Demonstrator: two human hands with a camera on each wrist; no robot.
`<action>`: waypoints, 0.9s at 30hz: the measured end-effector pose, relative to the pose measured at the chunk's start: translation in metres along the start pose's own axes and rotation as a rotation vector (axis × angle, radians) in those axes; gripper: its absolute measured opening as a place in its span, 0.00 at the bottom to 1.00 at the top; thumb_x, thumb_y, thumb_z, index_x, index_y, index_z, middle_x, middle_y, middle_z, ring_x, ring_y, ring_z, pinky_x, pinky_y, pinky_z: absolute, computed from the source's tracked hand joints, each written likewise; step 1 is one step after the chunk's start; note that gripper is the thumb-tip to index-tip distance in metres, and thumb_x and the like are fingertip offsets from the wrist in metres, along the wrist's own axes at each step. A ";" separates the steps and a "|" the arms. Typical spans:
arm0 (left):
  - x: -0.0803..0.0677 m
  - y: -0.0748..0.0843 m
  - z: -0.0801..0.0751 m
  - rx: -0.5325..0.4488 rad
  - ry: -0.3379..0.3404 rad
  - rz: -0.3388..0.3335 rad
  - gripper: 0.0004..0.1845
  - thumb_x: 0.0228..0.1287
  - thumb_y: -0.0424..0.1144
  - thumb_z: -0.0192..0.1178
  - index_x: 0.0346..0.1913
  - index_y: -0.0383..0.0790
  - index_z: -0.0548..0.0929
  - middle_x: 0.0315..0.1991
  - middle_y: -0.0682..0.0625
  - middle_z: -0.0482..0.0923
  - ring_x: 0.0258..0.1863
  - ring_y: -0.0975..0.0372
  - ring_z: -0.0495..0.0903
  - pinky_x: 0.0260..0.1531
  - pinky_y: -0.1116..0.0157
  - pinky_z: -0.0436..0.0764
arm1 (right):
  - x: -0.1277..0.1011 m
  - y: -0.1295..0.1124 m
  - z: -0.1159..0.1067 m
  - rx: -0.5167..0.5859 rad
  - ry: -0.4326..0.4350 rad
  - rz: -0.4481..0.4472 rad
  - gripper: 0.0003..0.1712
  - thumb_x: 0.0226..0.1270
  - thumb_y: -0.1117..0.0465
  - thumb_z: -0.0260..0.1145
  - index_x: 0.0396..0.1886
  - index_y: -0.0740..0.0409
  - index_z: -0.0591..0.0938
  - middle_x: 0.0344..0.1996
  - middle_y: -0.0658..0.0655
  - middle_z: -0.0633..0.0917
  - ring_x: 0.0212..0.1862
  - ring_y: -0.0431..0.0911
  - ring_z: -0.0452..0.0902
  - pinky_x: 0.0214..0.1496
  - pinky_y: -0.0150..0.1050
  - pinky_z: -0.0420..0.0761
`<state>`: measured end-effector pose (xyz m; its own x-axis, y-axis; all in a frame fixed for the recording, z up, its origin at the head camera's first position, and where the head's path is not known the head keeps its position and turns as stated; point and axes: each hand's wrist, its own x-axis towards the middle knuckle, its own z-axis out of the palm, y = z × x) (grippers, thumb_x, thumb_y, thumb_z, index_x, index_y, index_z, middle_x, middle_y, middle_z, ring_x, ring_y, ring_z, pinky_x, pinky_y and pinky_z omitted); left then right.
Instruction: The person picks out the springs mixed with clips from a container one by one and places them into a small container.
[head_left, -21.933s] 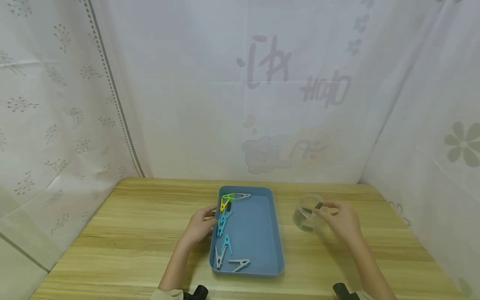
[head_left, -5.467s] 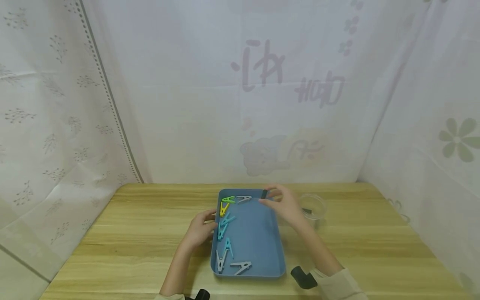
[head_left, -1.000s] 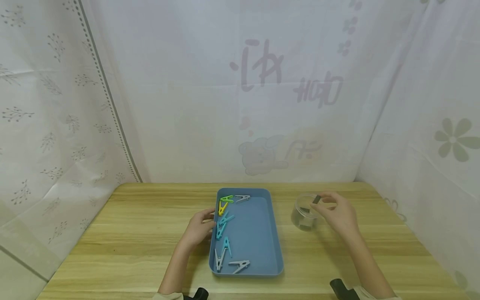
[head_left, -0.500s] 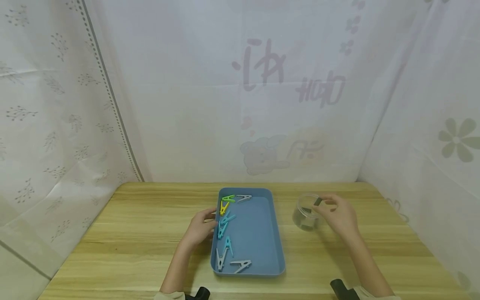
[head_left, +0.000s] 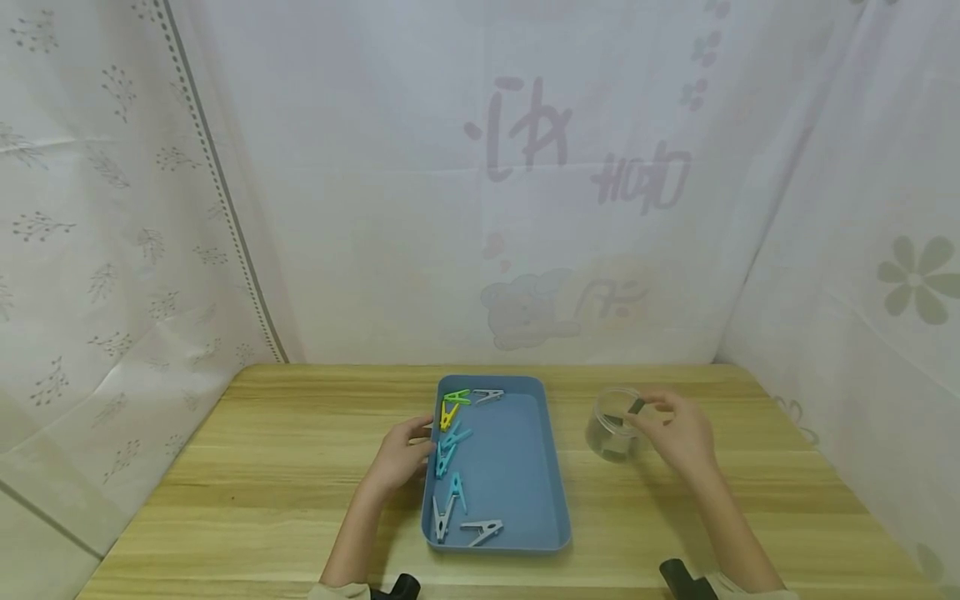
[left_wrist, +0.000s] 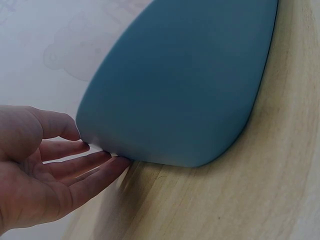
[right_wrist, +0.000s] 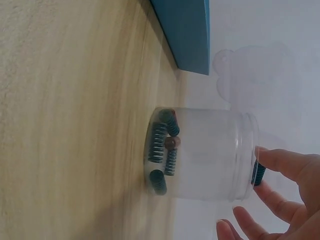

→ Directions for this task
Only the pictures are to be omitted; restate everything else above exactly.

→ Answer area
Demonstrator: two human hands with a camera on each wrist; no robot.
`<action>`: waypoints, 0.9s at 30hz: the measured end-effector pose, relative to the pose measured at the chunk's start: translation in metres along the start pose's own axes and rotation as a rotation vector (axis × angle, radians) in those axes; gripper: its absolute measured opening as a place in its span, 0.00 at the bottom to 1.00 at the top; thumb_x, thumb_y, thumb_z, index_x, index_y, index_z, middle_x, middle_y, middle_z, ring_x, ring_y, ring_z, pinky_x, pinky_y, pinky_z: absolute, computed from the source's tracked hand joints, each written likewise; step 1 is one step after the chunk's start; note that gripper is the thumb-tip to index-tip distance in metres, and thumb_x and the like are fingertip offsets from the wrist in metres, along the wrist's own axes at each step. A ";" separates the steps and a "|" the arms. Typical spans:
arm0 (left):
  - x: -0.0803..0.0677 m
  - y: -0.0748..0.0843 m
  - z: -0.0801..0.0751 m
  - rx: -0.5325..0.4488 rad
  - ry: -0.3379..0.3404 rad
  - rz: -0.3388..0.3335 rad
  - gripper: 0.0004..0.1845
  - thumb_x: 0.0228..0.1287
  - thumb_y: -0.0424..0.1144
  - thumb_z: -0.0192..0.1178
  - index_x: 0.0346..0.1913
  - index_y: -0.0383..0.0790
  - index_z: -0.0548..0.0929
  - middle_x: 0.0315..0.1991
  - middle_y: -0.0682..0.0625
  - middle_z: -0.0482..0.0923
  - ring_x: 0.0258..0.1863
  - ring_y: -0.0975..0.0372
  - ring_z: -0.0495..0.0903
  - pinky_x: 0.0260..0.1531
  - pinky_y: -0.1116..0.0157
  - pinky_z: -0.0436..0.0764
arm1 (right):
  - x: -0.1277..0.1011 m
  - y: -0.1295..0.1124 m
  - z: -0.1159..0.1067 m
  - rx: -0.5167..0.5859 rad
  - ry: -0.4326..0.4350 rad
  - rz: -0.4481..0.4472 rad
  - gripper: 0.0003..0.1712
  - thumb_x: 0.0226..0.1270
  - thumb_y: -0.1117..0.0465
  - thumb_z: -0.0260..0.1145
  - index_x: 0.0396..0.1886
  - index_y: -0.0740..0.0409
  - index_z: -0.0591..0.0938
  - middle_x: 0.0344..0.1996
  - middle_y: -0.0658..0.0655
  - middle_z: -0.0633..0.0917
  - ring_x: 0.0212..0.1862
  - ring_y: -0.0431..0.0911
  - ring_z: -0.0452..0.0902
  - pinky_x: 0.0214..0.1496
  - pinky_y: -0.0150..0.1050
  - pinky_z: -0.0420..0.0761
`<state>`: measured end-effector pose (xyz m; its own x-axis, y-axis; all in a frame fixed for the recording, z up, its origin at the head camera's first position, and where the head's path is not known the head keeps its position and turns as stated; point and axes: each hand's wrist, its own x-axis towards the middle knuckle, its own z-axis out of the palm, y = z × x) (grippers, thumb_x, thumb_y, thumb_z, index_x, index_y, index_z, middle_x, middle_y, middle_z, ring_x, ring_y, ring_z, pinky_x, pinky_y and pinky_z omitted); left then right.
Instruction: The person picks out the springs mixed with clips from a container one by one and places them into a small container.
[head_left, -21.933s] 
[head_left, -5.467s] 
[head_left, -1.000s] 
[head_left, -0.500s] 
[head_left, +0.000s] 
[left_wrist, +0.000s] 
[right_wrist, +0.000s] 

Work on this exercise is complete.